L’histoire de Lucy, une australopithèque vieille de 3,2 millions d’années, fascine depuis sa découverte en 1974. Considérée comme une figure clé pour comprendre l’évolution humaine, cette cousine lointaine vivait dans un monde bien différent du nôtre. Une étude récente s’est penchée sur sa capacité à courir, révélant des aspects fondamentaux de notre évolution anatomique et de nos aptitudes physiques.
Un bipède, mais pas une coureuse hors pair
Lucy, appartenant à l’espèce Australopithecus afarensis, était déjà bipède, un trait déterminant dans l’évolution humaine. Cependant, elle ne courait pas comme nous. Selon la modélisation effectuée par une équipe de chercheurs, sa vitesse maximale atteignait environ 18 km/h, bien inférieure à celle d’un humain moderne, capable de dépasser les 40 km/h dans des conditions optimales. À titre de comparaison, même un coureur amateur peut atteindre 22 km/h.

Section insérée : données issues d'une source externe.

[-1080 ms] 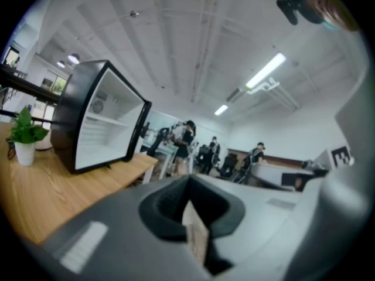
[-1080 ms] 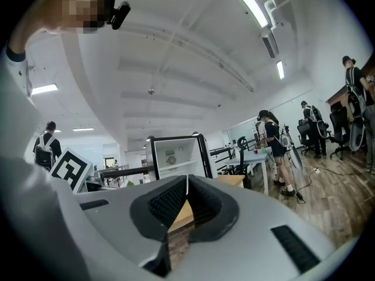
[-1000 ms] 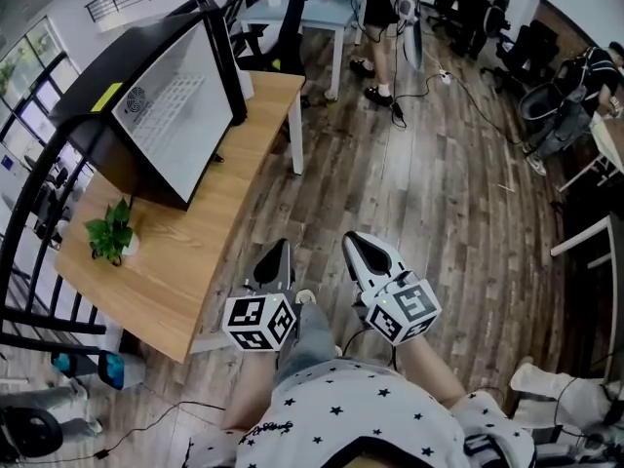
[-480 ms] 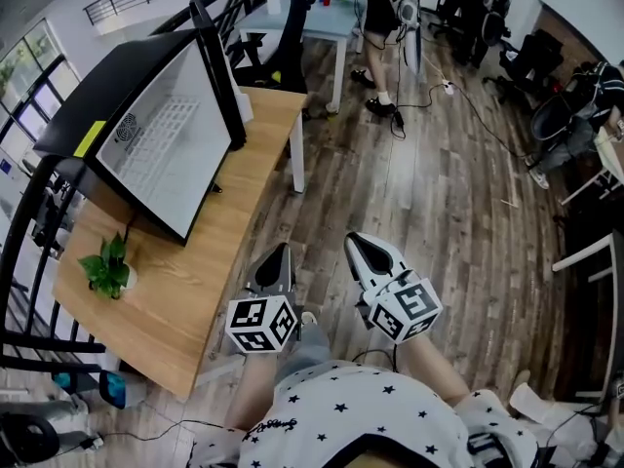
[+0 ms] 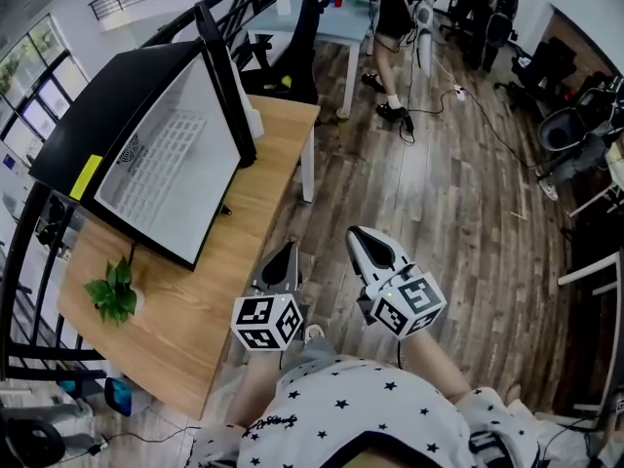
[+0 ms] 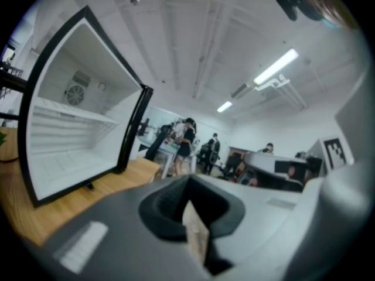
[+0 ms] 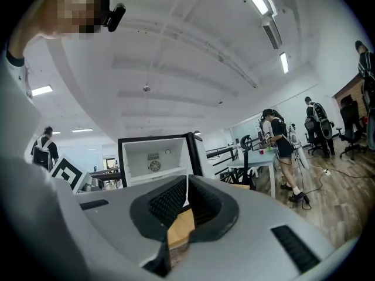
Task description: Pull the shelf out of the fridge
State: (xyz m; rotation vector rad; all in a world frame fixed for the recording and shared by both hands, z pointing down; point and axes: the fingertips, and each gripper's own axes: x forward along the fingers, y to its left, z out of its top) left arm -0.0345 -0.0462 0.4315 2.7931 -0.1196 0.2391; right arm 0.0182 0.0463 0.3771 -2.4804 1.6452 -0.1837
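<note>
Shut tight on nothing: left claw (image 5: 285,253) and right claw (image 5: 363,245), side by side in the air near the edge of the desk (image 5: 224,291), well apart from the fridge (image 5: 107,105). On that desk, the open fridge, white inside turned toward the claws. Within it, around mid-height, a pale shelf (image 6: 73,115), probably wire, though too washed out for certainty. At the desk's near end, a small potted plant (image 5: 115,297). Below, wooden floor (image 5: 439,193).

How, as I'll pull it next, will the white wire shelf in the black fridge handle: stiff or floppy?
Probably stiff: the white wire shelf spans the black fridge flat, unsagging. Likely light: thin open grid, nothing on it.
</note>
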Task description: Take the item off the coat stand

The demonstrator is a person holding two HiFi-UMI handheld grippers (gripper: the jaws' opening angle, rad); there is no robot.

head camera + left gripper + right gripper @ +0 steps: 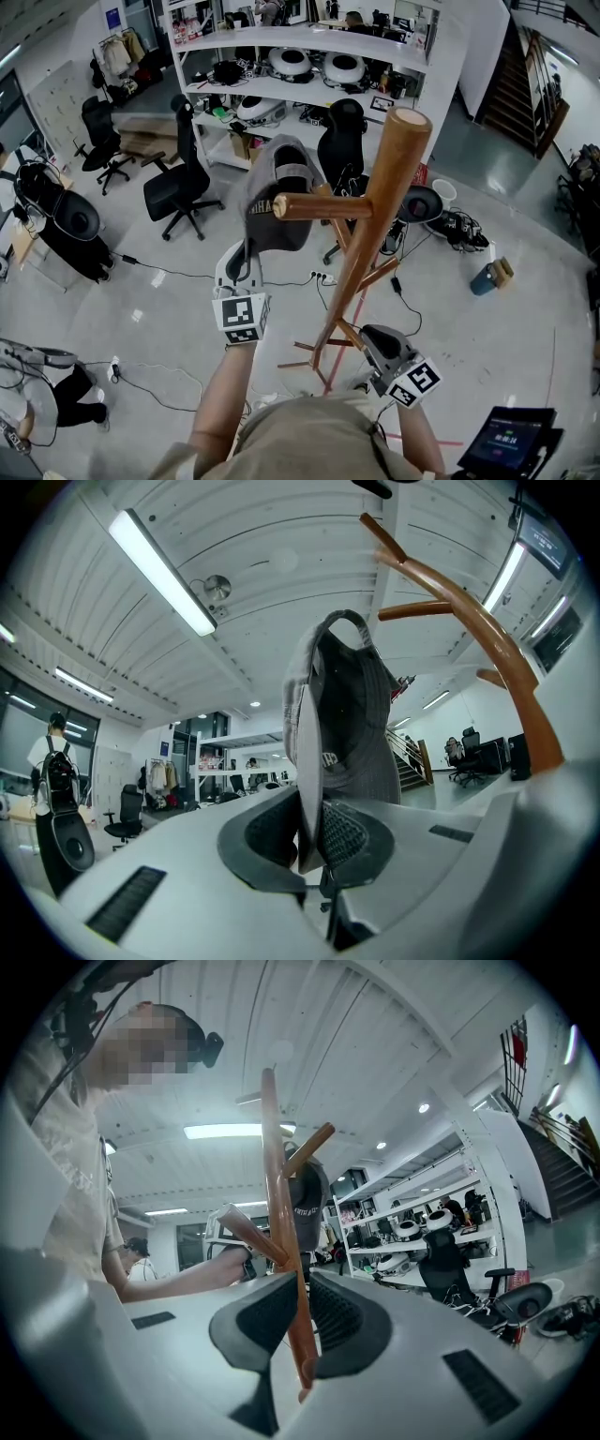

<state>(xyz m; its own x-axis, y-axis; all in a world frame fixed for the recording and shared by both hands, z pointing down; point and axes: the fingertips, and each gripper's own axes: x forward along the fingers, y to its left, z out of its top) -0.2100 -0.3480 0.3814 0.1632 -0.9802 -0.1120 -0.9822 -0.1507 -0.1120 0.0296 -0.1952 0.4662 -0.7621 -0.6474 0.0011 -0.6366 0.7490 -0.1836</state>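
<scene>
Left gripper (314,834) has its jaws pressed almost together on the stiff brim (306,761) of a grey fabric cap (354,719). The brim runs edge-on between the two dark textured pads, and both pads bear on it. From that pinch the cap's crown rises in front of the jaws, its back strap arched at the top.

In the head view the cap sits at the free end of a level wooden peg (323,206) near the top of the brown wooden coat stand (394,178). The peg's round tip shows against the cap's fabric. Whether the cap is hooked over the peg or only lies against it cannot be told.

Right gripper (298,1324) is lower down and closed round the stand's slim upright pole. The pole passes straight up between its pads, with a pad against each side of it. A short angled peg (246,1234) branches off the pole just beyond the jaws.

Both of the person's forearms reach forward from the bottom of the head view, the left forearm (225,394) leading up to the cap. A black office chair (178,183) and white open shelving (309,42) stand behind the coat stand, well apart from it.
</scene>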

Ce n’est pas seulement sa lenteur qui interpelle : courir demandait à Lucy beaucoup plus d’énergie qu’à un humain moderne. En effet, ses besoins énergétiques étaient entre 1,7 et 2,9 fois supérieurs pour atteindre sa vitesse maximale. Cela suggère qu’elle aurait rapidement épuisé ses réserves si elle devait courir sur de longues distances.
Une anatomie encore inadaptée à la course
Pourquoi Lucy était-elle si lente et inefficace ? Son corps différait profondément de celui des humains modernes. Avec un torse large, des bras longs et des jambes relativement courtes, elle n’avait pas les proportions idéales pour optimiser la course. Mais l’étude pointe également un élément clé : l’anatomie de son tendon d’Achille et des muscles de son mollet.
Chez les humains modernes, le tendon d’Achille est long, élastique et bien connecté aux muscles du mollet. Cette disposition permet une propulsion puissante et efficace, essentielle pour courir rapidement tout en économisant de l’énergie. En revanche, chez Lucy, ce tendon était probablement moins développé et moins élastique, réduisant ainsi ses performances.
Les chercheurs ont même modélisé une version de Lucy dotée de muscles et de tendons similaires à ceux des humains actuels. Bien que cela ait légèrement amélioré son efficacité, sa petite taille corporelle et ses proportions générales continuaient de limiter sa vitesse.
La contribution de la science moderne
Pour arriver à ces conclusions, les chercheurs ont utilisé des techniques avancées de modélisation musculo-squelettique. Ils ont recréé une version numérique de Lucy, intégrant ses caractéristiques anatomiques uniques. Cette simulation a permis de prédire sa vitesse de course, son endurance et les coûts énergétiques associés.
Cette approche innovante marque une première dans l’étude de la locomotion des australopithèques. Contrairement aux études antérieures, qui se limitaient à des analyses anatomiques ou à des comparaisons indirectes, cette méthode offre des estimations précises et détaillées.
Cependant, les chercheurs soulignent qu’il reste encore des inconnues. Par exemple, les modèles actuels ne tiennent pas compte des mouvements du torse ou du balancement des bras, qui pourraient également influencer les performances de course.

L’évolution de la course chez les hominidés
Les résultats de cette étude ne se limitent pas à Lucy : ils éclairent une étape cruciale de l’évolution humaine. Lucy vivait à une époque où la bipédie était déjà bien établi, mais la capacité à courir efficacement sur de longues distances n’était pas encore développée.
Cette transformation est survenue plus tard, il y a environ 2 millions d’années, avec l’émergence d’Homo erectus. Ces ancêtres directs possédaient des proportions corporelles plus proches des nôtres, ainsi que des adaptations anatomiques favorisant la course : des jambes plus longues, un bassin adapté à une foulée efficace et, bien sûr, un tendon d’Achille performant.
Pourquoi cette capacité à courir était-elle si importante ? Les chercheurs pensent qu’elle a joué un rôle central dans la survie de nos ancêtres. La course leur permettait de chasser des proies sur de longues distances, d’échapper à des prédateurs ou encore de parcourir de vastes territoires en quête de nourriture.
Lucy : un témoin précieux de l’évolution
Bien que Lucy ne soit pas une coureuse hors pair, elle reste une pièce maîtresse du puzzle évolutif. En comprenant ses limitations physiques, nous pouvons mieux saisir les étapes qui ont conduit à l’émergence de nos capacités actuelles.
L’étude souligne également l’importance de certaines adaptations spécifiques, comme le rôle du tendon d’Achille, dans l’évolution de la locomotion humaine. Ces découvertes ne sont pas seulement fascinantes sur le plan scientifique : elles nous rappellent que notre corps, tel qu’il est aujourd’hui, est le fruit d’une longue série d’ajustements, façonnés par les défis rencontrés par nos ancêtres.